¿Realmente fue tan malo?

Todos los años, durante diciembre, nuestros correos y redes sociales se llenan de mensajes de buenos deseos y esperanza para el siguiente año, sin embargo, este 2020 todo lo que circula en los diferentes medios es el deseo de que el año termine rápido y podamos olvidar lo malo que fue el 2020.

Reflexionando sobre el año que termina, no podemos decir que fue el año que esperábamos, fue un año diferente, con una emergencia sanitaria que detuvo al mundo entero sin advertencia, derrumbó economías, erradicó vidas, empleos y nos forzó a una “nueva normalidad”. Sin embargo, no dejo de pensar: ¿realmente fue tan malo?

Aprendimos el valor de vivir con menos y dar más. La importancia de la higiene personal y de llevar estilos de vida más saludables. Lo lindo que es sentarse a la mesa con toda la familia y compartir el pan, principalmente con los mayores. Lo mucho que nos falta el contacto físico con otros, las conversaciones con los amigos y compartir una copa de vino o una cerveza (en persona) de vez en cuando. La buena comida en un restaurante y el sonido de los niños jugando en la calle. El importante trabajo que hacen las maestras todos los días, y lo mucho que extrañamos el olor a café por las mañanas al llegar a la oficina.
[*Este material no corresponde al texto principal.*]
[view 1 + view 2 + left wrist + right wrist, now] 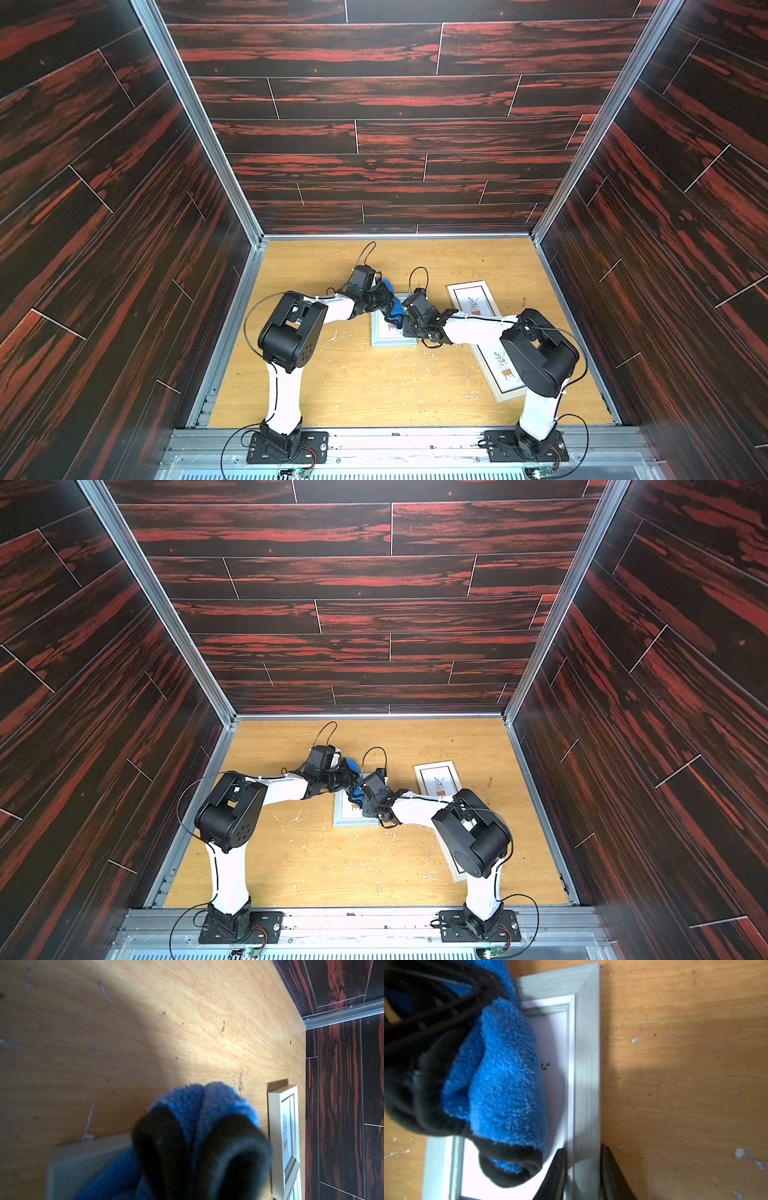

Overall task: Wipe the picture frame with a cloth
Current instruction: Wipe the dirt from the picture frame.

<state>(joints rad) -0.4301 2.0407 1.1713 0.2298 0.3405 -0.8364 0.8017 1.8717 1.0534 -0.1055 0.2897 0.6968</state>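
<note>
A grey picture frame [390, 338] [353, 820] lies flat mid-table. My right gripper [582, 1153] [405, 322] is shut on its side rail [587, 1043], one finger on the glass side and one outside. My left gripper [195, 1124] [384, 297] is shut on the bright blue cloth [506, 1076] [195, 1097]. The cloth, with black edging, hangs bunched from the fingers down onto the frame's glass. A patch of blue cloth [397, 305] [353, 764] shows between the two wrists in both top views. The frame's far end is hidden under the cloth and grippers.
A longer pale frame [471, 299] [438, 779] [282, 1136] with plant prints lies to the right, partly under my right arm. Pale flakes and scratches [353, 365] dot the wooden table. Dark panelled walls [124, 291] enclose three sides.
</note>
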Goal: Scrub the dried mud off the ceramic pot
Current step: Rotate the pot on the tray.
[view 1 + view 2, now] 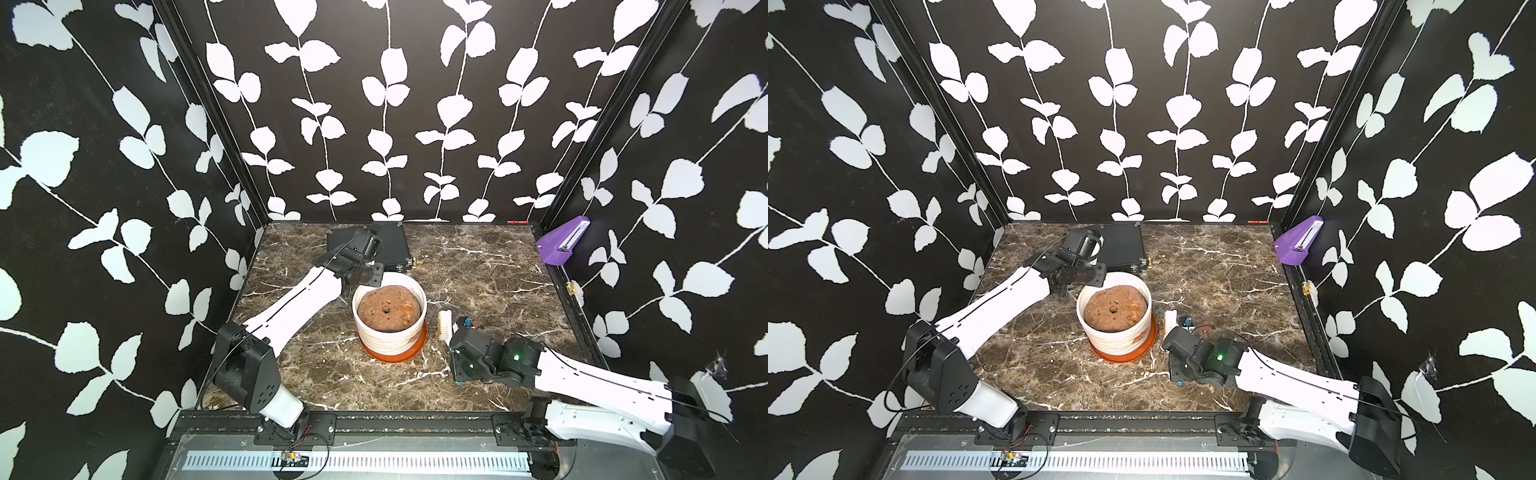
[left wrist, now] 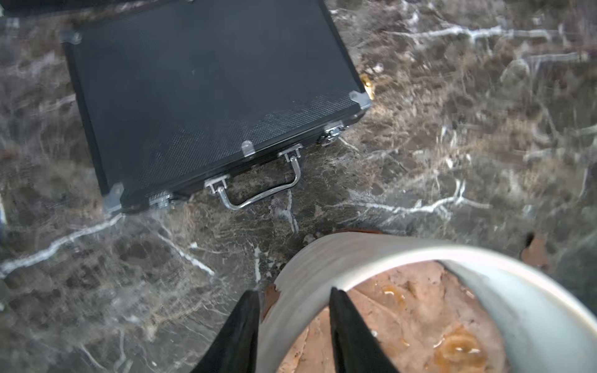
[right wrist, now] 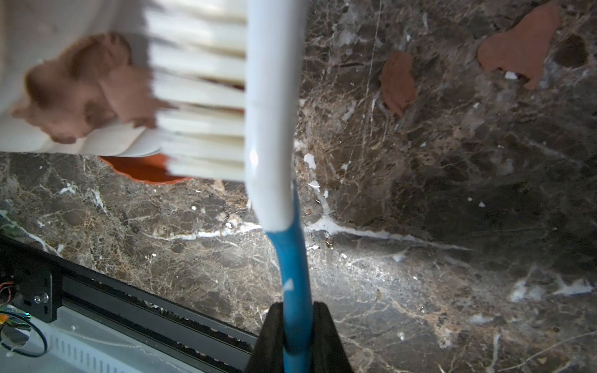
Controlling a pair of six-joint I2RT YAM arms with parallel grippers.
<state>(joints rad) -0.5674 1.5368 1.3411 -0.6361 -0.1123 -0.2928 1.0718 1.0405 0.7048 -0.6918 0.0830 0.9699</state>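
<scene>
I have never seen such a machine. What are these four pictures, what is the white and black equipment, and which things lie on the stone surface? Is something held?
It is a robot with two arms over a marble table. Two pictures look down from above on the whole scene; the other two come from cameras on the wrists, so they show each end effector from close by. On the table stand a white pot, filled with a brown mound, and a black case behind it. The right end effector is shut on a brush, bristles toward a mud smear on the pot's wall. The left end effector has its fingers astride the pot's rim; whether it pinches I cannot tell.
</scene>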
Descubrimos mejores formas de trabajar y nacieron millones de emprendimientos alrededor del mundo.

Pueden haber malas cosechas, malas decisiones, malos negocios, pero no malos años*, solo años diferentes, que vienen con retos más grandes que otros, pero también con buenos momentos y lecciones aprendidas.

Aprendamos de este 2020 que pasa, no como un año “malo” sino como un año de mucho aprendizaje y preparémonos para recibir el 2021 con más apertura, más humildad y menos expectativas.

*Podríamos hacer una excepción con el año 536, catalogado como el peor año para estar vivo.